Microsoft Makes XML the File Format for the Next Version of Microsoft Office
June 01, 2005
Q&A: Senior Vice President Steven Sinofsky explains how making XML the default file format is likely to help customers cut costs for data storage and bandwidth, improve security and boost data recovery.

REDMOND, Wash., June 1, 2005 — When Microsoft announced support for XML in Microsoft Office 2000 seven years ago, many corporate computing customers were unfamiliar with the business value possible from a common data format capable of being understood across applications, platforms and the Internet. Today, with more than 300,000 developers building XML into their solutions, according to Microsoft estimates, times have changed.
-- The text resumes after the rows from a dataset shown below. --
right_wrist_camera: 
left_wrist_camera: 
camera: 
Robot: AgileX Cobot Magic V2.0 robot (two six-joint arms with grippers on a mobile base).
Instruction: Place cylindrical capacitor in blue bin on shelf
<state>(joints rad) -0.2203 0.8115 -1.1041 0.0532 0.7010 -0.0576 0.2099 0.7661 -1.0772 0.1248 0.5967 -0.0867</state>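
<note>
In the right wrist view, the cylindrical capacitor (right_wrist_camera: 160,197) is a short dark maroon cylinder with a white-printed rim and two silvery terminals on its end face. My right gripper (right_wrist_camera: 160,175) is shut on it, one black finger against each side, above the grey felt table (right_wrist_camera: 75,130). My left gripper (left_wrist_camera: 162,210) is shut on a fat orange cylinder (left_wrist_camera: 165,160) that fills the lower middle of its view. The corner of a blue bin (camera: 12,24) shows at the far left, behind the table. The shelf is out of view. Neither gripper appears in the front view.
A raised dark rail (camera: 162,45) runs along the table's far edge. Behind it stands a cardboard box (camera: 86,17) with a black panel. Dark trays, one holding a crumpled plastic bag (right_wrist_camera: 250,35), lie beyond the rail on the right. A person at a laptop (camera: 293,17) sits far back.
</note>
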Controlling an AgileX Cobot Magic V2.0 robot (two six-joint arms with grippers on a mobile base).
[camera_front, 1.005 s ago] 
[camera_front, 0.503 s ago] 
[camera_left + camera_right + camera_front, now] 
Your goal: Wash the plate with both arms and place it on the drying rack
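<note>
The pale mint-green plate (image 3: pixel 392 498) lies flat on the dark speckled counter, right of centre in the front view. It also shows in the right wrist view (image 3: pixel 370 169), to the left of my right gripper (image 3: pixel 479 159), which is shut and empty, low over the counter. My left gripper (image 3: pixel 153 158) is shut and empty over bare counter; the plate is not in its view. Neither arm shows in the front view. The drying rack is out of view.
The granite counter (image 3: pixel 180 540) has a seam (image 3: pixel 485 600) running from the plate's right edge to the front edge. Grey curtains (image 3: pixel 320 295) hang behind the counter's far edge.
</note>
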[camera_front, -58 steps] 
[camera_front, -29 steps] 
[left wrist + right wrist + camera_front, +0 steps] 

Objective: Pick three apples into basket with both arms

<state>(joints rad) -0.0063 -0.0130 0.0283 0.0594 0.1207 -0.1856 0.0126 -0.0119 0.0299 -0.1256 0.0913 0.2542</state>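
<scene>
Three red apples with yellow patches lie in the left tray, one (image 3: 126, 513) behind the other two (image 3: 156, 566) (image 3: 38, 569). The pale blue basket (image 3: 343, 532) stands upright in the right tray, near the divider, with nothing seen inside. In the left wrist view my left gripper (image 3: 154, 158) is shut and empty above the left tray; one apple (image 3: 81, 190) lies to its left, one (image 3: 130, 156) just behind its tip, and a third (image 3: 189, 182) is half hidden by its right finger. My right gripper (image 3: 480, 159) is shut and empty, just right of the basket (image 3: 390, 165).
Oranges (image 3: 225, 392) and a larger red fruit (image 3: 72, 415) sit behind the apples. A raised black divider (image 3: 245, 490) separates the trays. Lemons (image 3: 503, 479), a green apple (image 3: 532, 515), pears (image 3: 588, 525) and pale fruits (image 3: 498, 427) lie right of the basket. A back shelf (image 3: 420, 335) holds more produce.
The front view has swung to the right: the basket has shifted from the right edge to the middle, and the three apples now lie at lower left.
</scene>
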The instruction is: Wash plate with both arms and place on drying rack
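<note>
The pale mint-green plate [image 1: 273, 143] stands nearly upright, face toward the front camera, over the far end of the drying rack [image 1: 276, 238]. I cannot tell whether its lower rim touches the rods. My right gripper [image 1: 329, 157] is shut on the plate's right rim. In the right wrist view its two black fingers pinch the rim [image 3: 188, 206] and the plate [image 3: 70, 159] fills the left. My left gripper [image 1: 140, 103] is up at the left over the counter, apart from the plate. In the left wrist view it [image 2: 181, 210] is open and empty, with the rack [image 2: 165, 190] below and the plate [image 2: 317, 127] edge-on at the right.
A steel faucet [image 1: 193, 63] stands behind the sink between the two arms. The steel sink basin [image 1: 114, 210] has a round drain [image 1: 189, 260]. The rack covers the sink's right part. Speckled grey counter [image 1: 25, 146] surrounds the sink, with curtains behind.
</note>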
Steven Sinofsky, Senior Vice President, Office
Steven Sinofsky, Senior Vice President, Office
Image: Page

And they're about to change again. Just days ahead of Tech·Ed 2005, Microsoft today announced that it is adopting XML as the default file format for the next major version of its Microsoft Office software, currently codenamed "Office 12." To understand why Microsoft is making this change and what it means to customers, software developers, and the industry at large, PressPass spoke with Steven Sinofsky, senior vice president, Office.

PressPass: A new file format for Microsoft Office is a big deal. What's the context for this change?

Sinofsky: Two weeks ago, [Microsoft Chairman and Chief Software Architect] Bill Gates laid out our vision of "The New World of Work." That vision brings together emerging trends that are familiar to almost everyone who uses a computer in the workplace: exponential growth in the volume of business information people have to manage--and in the challenge of gaining business insight from that information; 24-by-7 connectivity leading to 24-by-7 work demands; an explosion in the need to collaborate efficiently and securely with people anywhere in the world.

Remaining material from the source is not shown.